Our devotion to the underlying ideal

We like to curse “politics” and “politicians,” and no doubt some of the bastards deserve it. But the simple truth is we’re social beings, which means we’re political beings, and that means politics is always part of the equation. It’s just part of who we are; it’s part of how the world turns for humanity. So look in the mirror: politics and politicians are just reflections of us, of you, of me. As David Foster Wallace wrote: “Our leaders, our government is us, all of us, so if they’re venal and weak it’s because we are.”

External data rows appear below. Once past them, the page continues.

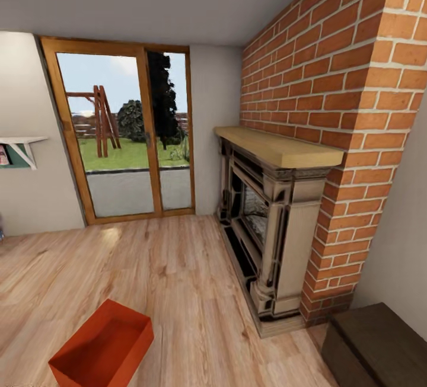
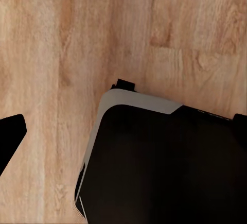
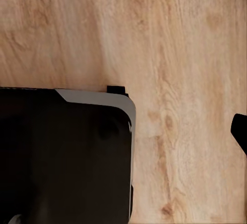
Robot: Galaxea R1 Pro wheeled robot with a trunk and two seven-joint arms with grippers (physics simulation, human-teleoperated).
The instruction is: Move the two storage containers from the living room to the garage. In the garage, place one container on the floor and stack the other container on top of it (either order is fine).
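Here both arms point down at wood floor (image 2: 46,38); tool states unclear.

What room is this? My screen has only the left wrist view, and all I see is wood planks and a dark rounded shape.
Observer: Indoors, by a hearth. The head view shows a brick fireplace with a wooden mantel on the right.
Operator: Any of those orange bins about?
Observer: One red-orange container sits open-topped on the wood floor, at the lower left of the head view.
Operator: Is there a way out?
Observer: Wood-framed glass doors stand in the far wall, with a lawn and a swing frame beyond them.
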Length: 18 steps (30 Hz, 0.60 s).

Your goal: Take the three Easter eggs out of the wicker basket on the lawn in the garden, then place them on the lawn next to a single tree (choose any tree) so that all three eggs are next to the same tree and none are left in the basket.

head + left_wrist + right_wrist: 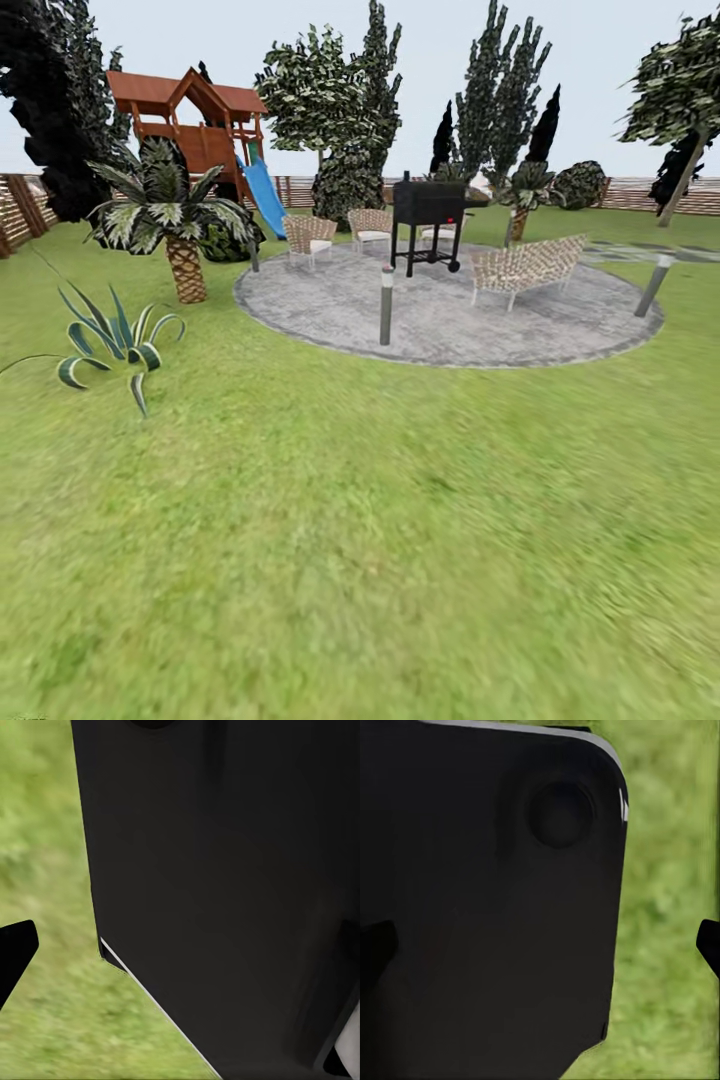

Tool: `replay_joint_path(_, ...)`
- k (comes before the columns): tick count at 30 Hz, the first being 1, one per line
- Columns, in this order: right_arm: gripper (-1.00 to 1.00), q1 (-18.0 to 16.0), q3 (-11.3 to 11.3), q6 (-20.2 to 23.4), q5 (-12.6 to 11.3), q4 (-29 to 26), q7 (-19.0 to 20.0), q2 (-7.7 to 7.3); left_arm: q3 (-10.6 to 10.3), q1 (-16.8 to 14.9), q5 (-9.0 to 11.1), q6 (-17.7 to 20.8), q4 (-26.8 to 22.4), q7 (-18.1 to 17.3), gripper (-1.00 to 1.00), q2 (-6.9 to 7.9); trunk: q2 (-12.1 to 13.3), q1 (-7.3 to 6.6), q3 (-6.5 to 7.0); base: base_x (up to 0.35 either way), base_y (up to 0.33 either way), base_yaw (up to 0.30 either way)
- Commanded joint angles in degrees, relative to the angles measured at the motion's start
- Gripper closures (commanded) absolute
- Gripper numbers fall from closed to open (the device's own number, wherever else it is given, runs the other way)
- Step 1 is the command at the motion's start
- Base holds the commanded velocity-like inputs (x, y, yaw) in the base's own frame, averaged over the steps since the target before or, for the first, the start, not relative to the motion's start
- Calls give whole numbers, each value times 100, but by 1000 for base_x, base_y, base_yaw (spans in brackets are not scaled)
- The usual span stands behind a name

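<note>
Green mottled lawn (380, 560) across the whole near ground in the head view, blurred; far off, a round grey paved patio (440, 310) with a black grill (428, 222), wicker chairs (310, 238) and a wicker sofa (528, 265); short palm (172, 215) and spiky agave (115, 340) at left, wooden playhouse with blue slide (205, 130) behind, slat fence (640, 195) along the far edge. Pale-trunked tree (680, 130) at far right, a likely drop spot. No sign of eggs or basket from here, so whereabouts unknown, still to be found. Left wrist view: dark robot body panel (225, 885), grass beside, one black finger tip (16, 952) at the edge; fingers apart or together, cannot tell. Right wrist view: dark panel (487, 907), grass, finger tips (708, 941) at both edges, likely apart, not certain. Eggs probably light, hard, smooth, apt to roll; best pinched across the middle band.
</note>
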Motion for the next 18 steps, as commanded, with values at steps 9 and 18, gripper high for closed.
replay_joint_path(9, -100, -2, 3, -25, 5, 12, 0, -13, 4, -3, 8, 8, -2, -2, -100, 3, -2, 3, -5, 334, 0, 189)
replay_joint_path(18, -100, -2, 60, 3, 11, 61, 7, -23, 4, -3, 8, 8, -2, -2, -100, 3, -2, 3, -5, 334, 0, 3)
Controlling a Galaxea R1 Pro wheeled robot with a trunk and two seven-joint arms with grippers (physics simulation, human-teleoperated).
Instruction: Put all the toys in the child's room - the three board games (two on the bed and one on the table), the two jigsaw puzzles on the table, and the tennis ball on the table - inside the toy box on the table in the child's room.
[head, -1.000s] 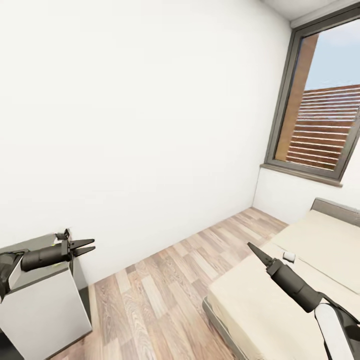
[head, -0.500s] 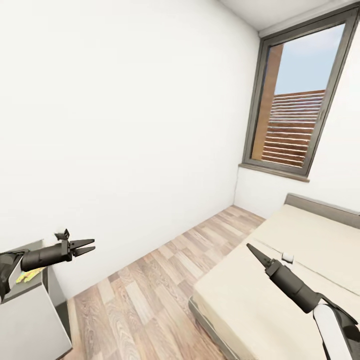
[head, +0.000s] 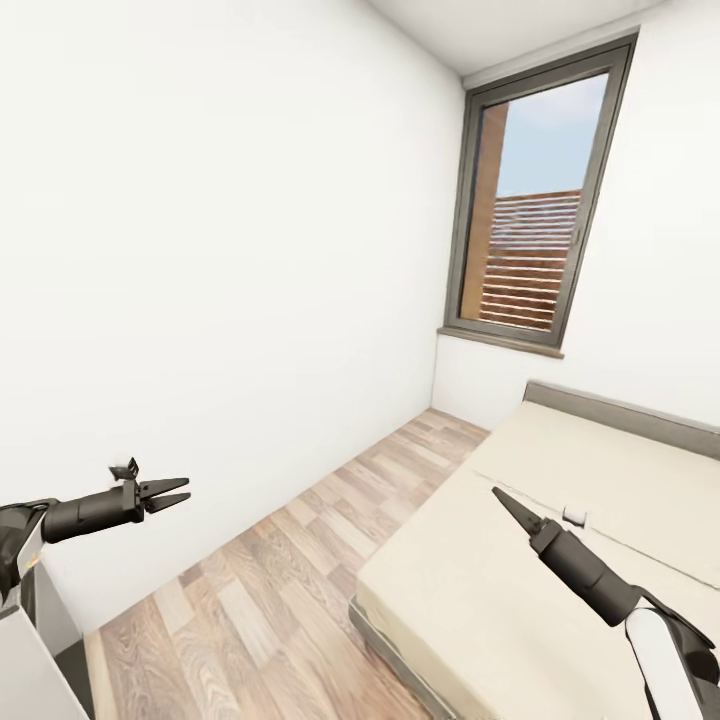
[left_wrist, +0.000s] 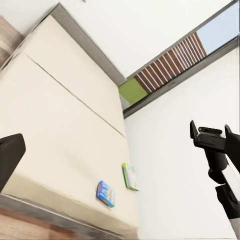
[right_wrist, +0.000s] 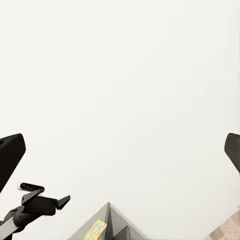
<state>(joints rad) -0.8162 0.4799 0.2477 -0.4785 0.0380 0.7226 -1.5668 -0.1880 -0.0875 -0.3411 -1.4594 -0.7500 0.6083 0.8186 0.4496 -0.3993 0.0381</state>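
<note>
Beyond both arms, view has swung toward bed.

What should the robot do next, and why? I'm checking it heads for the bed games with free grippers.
Probably keep turning toward the bed and roll closer. The left wrist view shows two board games lying on the mattress, out of reach. The left gripper is open and empty; the right gripper also holds nothing.
</note>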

The Founders of this country, especially Madison and Hamilton, were clear-eyed about our deeply flawed (i.e. pathetically self-interested) human nature and so they helped design a Constitutional Republic that’s institutions provided checks on individual and/or party ambition. Power was purposely diffused. This process encouraged coalition building, another word for bipartisanship, among legislators as they try to reach a deal. In a liberal democracy, like the United States, where individual rights and the rule of law are sacred, this is a critical element in successful democratic self-governance.

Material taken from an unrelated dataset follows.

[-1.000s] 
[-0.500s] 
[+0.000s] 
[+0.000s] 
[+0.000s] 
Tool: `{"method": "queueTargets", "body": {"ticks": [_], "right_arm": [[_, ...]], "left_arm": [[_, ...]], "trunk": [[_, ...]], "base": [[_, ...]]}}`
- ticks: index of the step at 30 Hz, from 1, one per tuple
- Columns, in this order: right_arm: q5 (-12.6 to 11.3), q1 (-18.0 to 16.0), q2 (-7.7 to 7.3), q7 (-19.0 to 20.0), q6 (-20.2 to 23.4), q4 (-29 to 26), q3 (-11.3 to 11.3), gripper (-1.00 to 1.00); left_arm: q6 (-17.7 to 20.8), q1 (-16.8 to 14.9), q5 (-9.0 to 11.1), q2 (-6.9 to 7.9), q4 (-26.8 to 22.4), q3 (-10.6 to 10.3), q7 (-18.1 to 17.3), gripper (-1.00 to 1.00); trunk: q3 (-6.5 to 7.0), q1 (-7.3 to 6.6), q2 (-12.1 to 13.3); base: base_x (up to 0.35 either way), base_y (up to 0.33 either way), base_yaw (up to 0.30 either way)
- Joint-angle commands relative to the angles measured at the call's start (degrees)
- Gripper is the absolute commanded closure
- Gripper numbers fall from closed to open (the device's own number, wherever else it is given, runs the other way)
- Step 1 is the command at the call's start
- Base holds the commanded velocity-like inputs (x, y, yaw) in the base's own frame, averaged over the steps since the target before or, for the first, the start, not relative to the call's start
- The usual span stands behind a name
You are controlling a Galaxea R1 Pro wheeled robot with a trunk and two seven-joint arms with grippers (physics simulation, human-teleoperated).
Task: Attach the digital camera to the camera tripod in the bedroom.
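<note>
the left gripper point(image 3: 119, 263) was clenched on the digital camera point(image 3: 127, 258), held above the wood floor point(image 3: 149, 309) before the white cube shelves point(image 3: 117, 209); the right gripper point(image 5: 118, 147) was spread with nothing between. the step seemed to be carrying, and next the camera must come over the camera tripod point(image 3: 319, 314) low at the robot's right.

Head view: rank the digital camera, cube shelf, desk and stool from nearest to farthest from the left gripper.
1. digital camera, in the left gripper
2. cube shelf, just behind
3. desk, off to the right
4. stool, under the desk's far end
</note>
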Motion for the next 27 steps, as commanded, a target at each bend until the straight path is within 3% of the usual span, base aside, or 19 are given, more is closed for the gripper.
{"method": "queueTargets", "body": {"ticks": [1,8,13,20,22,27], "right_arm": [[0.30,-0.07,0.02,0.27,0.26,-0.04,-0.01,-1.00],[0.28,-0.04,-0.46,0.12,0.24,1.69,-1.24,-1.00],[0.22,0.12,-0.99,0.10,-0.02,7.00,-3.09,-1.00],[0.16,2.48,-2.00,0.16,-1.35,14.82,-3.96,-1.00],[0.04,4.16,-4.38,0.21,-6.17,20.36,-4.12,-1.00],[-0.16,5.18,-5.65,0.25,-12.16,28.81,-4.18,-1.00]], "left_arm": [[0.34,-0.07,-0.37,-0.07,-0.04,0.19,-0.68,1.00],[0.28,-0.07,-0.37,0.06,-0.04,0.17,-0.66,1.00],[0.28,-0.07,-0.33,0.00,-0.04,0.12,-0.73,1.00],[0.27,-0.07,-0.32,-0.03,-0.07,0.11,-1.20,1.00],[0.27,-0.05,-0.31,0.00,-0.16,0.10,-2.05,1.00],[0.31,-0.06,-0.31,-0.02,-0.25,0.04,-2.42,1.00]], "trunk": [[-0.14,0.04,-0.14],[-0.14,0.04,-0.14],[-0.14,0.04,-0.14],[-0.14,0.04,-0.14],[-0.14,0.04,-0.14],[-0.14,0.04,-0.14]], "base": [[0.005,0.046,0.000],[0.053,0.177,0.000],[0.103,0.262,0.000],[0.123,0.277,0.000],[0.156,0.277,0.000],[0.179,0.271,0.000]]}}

The underlying ideal of liberal democracy is that differences are settled by laws, by process, by ballots not bullets, by elections not wars. The southern states broke faith with the ideal in 1861 and it cost the nation over 600,000 lives and the destruction of the southern economy and many southern cities. The underlying ideal, at its core, is the belief that after all the arguments and rhetoric and shouting and nonsense, in the end, we settle the contest by law, by process, by elections. There’s no appeal to the results of a free and fair election. The people have rendered their verdict…for now. Those who lost have the next election for an appeal to the voters.

The underlying ideal means if you want to enact a public policy or a change in public leadership you have to engage in the tough work of persuading the voters. That IS democracy in action. Intimidating and threatening election officials, lying about election results, enacting voter suppression laws, aren’t acts of people trying to persuade, but of those betraying the underlying ideal for their self-interested ideology, for raw power. These acts are anti-democratic and are meant to be so.

I’ve struggled with maintaining a positive attitude given incredible breach of faith in the underlying ideal by many on the political right these days. Nothing good can come of it for them, their constituents, or our democracy. And yet! I do believe there are enough people devoted—on all sides—to the underlying ideal that we’ll slowly work our way through these turbulent times, preserve our great democracy, and, I pray, our continued faith in the underlying ideal.

Bruce Catton has an excellent quote about politics and democracy that I think says it very well:

Politics works at a high price and operates at the lowest common denominator of what exists in the hearts of the people—which means the hearts of you and me. There is cowardice there, often enough, and meanness, and petty selfishness, and politics has to take them into account. Yet those same hearts contain courage and nobility and faith, and in the last analysis the good outweighs the bad. We live by politics. We do various hopelessly inefficient things, we waste enormous amounts of strength and energy, we compromise everything but the underlying ideal—but because at bottom there is an underlying devotion to that ideal, we keep on living.